Rebooting one machine

First check whether the machine is safe to reboot. This information is stored in puppet in hieradata. For example, here is an example of a machine that cannot be safely rebooted. The default is safe_to_reboot::can_reboot: 'yes'.

If there is an incident which requires the rebooting of a machine otherwise marked as ‘no’, then it may be done provided any downstream effects of this reboot have been considered.

If you want to reboot the machine immediately:

  1. Schedule downtime in Icinga, or let 2ndline know that there will be alerts for a machine being down.

  2. SSH into it and run:

   sudo reboot

Rebooting guidance for AWS

If rebooting machines in AWS, extended reboot times may result in the relevant machine being terminated automatically. If this happens, a new machine will be created automatically.

There have been a few cases when a reboot in AWS has not come back successfully and RE will be able to help in these cases.
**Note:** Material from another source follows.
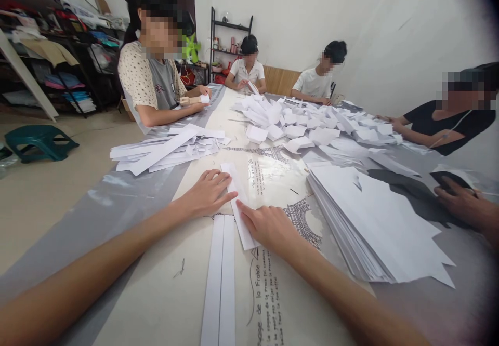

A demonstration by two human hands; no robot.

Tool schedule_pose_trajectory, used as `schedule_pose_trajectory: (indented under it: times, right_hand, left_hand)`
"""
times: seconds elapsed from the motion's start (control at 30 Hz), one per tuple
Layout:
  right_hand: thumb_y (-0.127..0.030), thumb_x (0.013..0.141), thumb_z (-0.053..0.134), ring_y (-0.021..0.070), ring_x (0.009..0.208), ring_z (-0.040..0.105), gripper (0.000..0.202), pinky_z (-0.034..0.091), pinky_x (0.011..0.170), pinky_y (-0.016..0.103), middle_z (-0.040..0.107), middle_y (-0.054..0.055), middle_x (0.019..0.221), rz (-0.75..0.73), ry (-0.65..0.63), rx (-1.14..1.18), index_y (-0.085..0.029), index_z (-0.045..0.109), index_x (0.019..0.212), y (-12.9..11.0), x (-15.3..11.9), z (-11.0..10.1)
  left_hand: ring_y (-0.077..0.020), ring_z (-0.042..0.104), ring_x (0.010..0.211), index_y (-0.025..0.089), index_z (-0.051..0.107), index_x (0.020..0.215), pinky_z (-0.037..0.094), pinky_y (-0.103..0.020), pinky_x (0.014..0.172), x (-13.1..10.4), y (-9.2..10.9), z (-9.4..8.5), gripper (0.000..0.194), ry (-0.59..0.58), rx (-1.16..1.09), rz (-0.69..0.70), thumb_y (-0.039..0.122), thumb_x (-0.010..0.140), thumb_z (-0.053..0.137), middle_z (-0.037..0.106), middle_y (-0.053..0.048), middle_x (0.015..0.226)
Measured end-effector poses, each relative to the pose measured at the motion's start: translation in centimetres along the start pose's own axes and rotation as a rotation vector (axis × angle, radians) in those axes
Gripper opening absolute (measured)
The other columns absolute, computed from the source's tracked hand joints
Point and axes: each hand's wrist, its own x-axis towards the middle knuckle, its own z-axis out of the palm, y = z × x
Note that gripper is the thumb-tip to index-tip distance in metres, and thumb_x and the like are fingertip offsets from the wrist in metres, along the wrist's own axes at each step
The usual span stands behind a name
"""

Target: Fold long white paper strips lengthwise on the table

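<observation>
A white paper strip lies at a slant on the printed tablecloth in front of me. My left hand rests on its left edge, fingers stretched out and thumb apart. From the other side my right hand grips the strip's right edge, index finger laid on top and the other fingers curled; the thumb is partly hidden. Nearer to me, two long white strips lie side by side, their far ends just below my left hand.
Left of centre is a pile of strips. A thick stack of paper sheets stands right, with a heap of folded paper pieces beyond. Several people sit round the table; one person's hand is at far right. A green stool stands left.
</observation>
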Motion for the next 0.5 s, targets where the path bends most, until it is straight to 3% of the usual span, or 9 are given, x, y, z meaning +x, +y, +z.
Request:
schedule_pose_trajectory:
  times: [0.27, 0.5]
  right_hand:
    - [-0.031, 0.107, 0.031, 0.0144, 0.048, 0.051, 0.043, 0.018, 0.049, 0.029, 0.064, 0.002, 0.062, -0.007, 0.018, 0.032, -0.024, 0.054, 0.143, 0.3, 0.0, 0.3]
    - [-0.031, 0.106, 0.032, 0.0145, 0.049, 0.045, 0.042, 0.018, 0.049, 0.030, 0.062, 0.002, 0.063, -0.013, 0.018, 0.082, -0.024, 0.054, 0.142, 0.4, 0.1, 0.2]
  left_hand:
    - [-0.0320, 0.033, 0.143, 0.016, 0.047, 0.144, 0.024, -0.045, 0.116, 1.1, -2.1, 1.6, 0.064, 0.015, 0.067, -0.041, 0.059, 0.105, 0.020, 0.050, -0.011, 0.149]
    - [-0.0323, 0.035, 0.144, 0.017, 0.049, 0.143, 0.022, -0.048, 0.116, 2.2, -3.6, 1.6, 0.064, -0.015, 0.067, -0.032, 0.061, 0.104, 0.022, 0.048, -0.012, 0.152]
It also means RE can investigate any problems so it doesn’t happen again and we have confidence in our ability to reboot machines in AWS.
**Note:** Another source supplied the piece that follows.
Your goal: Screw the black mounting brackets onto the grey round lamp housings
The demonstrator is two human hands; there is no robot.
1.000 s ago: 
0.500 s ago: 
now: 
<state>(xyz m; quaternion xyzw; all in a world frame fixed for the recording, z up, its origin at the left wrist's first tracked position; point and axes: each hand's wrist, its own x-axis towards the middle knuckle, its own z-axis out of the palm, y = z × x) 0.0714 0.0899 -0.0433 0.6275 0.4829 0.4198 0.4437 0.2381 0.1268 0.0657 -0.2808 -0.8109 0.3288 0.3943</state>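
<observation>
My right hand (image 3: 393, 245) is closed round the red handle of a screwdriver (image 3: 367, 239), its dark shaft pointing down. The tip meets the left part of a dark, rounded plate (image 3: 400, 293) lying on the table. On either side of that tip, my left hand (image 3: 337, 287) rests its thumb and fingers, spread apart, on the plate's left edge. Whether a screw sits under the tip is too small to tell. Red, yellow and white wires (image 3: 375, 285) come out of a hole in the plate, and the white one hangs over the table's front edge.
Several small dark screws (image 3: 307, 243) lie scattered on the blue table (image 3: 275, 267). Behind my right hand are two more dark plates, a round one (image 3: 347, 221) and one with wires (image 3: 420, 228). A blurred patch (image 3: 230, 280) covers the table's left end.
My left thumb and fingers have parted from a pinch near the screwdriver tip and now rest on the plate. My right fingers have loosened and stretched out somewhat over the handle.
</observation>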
There’s a section on rebooting cache machines in AWS.

Special cases

Rebooting Jenkins CI agents

Sometimes a CI agent starts continually erroring on Jenkins jobs, and the most straightforward way of fixing the issue is to reboot the machine.
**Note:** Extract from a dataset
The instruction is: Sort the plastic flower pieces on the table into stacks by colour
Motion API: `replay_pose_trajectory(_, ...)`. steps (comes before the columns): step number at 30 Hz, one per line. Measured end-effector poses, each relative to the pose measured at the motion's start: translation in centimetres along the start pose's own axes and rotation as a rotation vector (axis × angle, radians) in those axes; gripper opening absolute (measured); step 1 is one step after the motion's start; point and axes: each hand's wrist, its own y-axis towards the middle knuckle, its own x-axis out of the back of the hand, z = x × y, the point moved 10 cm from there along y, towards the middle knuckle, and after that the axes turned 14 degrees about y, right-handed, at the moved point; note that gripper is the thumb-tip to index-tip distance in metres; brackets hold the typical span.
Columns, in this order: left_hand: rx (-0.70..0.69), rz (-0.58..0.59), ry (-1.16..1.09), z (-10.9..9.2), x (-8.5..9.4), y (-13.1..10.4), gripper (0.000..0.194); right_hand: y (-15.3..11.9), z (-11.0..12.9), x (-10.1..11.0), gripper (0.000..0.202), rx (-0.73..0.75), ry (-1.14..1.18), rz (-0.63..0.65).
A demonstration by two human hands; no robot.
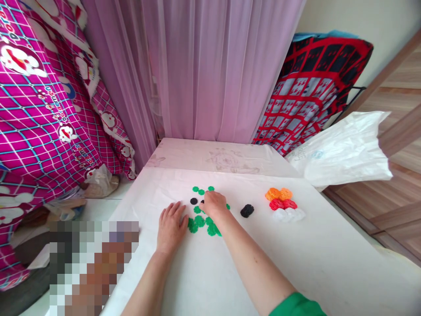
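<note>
My left hand [171, 226] lies flat on the white cloth with its fingers apart, just left of several green scalloped discs [199, 220]. Over the upper part of the green group, my right hand [214, 203] is closed, its fingertips on a small black piece [202, 201] that is mostly hidden. A round black disc [194, 201] lies between the hands. More small green discs [201, 192] sit beyond my right hand. To the right is a black stack [247, 210].
Orange pieces [279, 194], red pieces [283, 204] and white pieces [288, 214] lie on the right of the table [329, 263]. A white plastic bag [348, 151] is at the back right edge. Pink curtains [210, 70] hang behind.
</note>
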Motion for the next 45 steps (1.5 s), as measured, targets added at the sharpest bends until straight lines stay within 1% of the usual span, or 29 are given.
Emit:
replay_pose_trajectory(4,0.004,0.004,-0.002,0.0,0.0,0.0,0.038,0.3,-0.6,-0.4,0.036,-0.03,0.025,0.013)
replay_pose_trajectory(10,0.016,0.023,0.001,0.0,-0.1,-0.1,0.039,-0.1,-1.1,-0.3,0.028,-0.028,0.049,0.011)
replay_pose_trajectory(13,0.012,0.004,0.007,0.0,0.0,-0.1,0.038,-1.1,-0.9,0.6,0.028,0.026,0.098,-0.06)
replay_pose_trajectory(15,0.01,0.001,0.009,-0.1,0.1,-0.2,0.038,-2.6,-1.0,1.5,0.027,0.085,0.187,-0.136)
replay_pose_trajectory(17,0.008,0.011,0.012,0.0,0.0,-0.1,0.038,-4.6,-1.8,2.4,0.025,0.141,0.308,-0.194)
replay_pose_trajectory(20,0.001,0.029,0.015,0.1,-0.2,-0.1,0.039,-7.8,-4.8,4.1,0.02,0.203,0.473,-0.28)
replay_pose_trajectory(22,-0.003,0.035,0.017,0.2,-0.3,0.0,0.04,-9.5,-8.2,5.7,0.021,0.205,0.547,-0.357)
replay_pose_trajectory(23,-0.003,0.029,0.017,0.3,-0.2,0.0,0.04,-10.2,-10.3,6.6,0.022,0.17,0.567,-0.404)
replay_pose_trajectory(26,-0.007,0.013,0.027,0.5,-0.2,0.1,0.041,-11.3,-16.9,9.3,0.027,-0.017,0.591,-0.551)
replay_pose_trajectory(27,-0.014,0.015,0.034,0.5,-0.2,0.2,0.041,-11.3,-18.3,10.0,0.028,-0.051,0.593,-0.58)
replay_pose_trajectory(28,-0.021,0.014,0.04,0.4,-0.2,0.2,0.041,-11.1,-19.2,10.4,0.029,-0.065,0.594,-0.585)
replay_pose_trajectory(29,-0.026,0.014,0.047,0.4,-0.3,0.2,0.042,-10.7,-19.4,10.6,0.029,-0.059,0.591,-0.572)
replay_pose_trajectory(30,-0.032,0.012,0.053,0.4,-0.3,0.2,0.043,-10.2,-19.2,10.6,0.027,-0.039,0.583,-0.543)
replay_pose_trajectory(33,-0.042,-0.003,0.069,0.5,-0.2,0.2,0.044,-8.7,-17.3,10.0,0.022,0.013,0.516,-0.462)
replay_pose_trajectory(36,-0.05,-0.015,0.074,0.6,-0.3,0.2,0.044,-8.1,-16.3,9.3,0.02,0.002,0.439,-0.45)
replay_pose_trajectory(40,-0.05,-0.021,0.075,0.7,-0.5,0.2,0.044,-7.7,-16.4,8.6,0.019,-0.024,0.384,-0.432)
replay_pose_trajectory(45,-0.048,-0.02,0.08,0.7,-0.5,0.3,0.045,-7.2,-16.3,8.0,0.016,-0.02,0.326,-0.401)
First, visit the Jenkins nodes list. Click on the problematic agent and then “Mark this node temporarily offline”. You’ll need to provide a reason, which could just be “to reboot problematic agent”. This will stop the agent from being used for new jobs.

SSH into the agent; the machine number to SSH into will match the agent number. For example:

gds govuk connect ssh -e integration ci_agent:6

Reboot the machine: sudo reboot.

Finally, go back into the Jenkins nodes list to take the node online and then to “Launch agent”. You’ll be taken to the live log for the agent, where you should see the output Agent successfully connected and online.

Rebooting Cache machines in AWS

The cache machines run the router app which handles live user traffic. To safely reboot them without serving too many errors to users, we must remove them from the AWS load balancer target groups before rebooting.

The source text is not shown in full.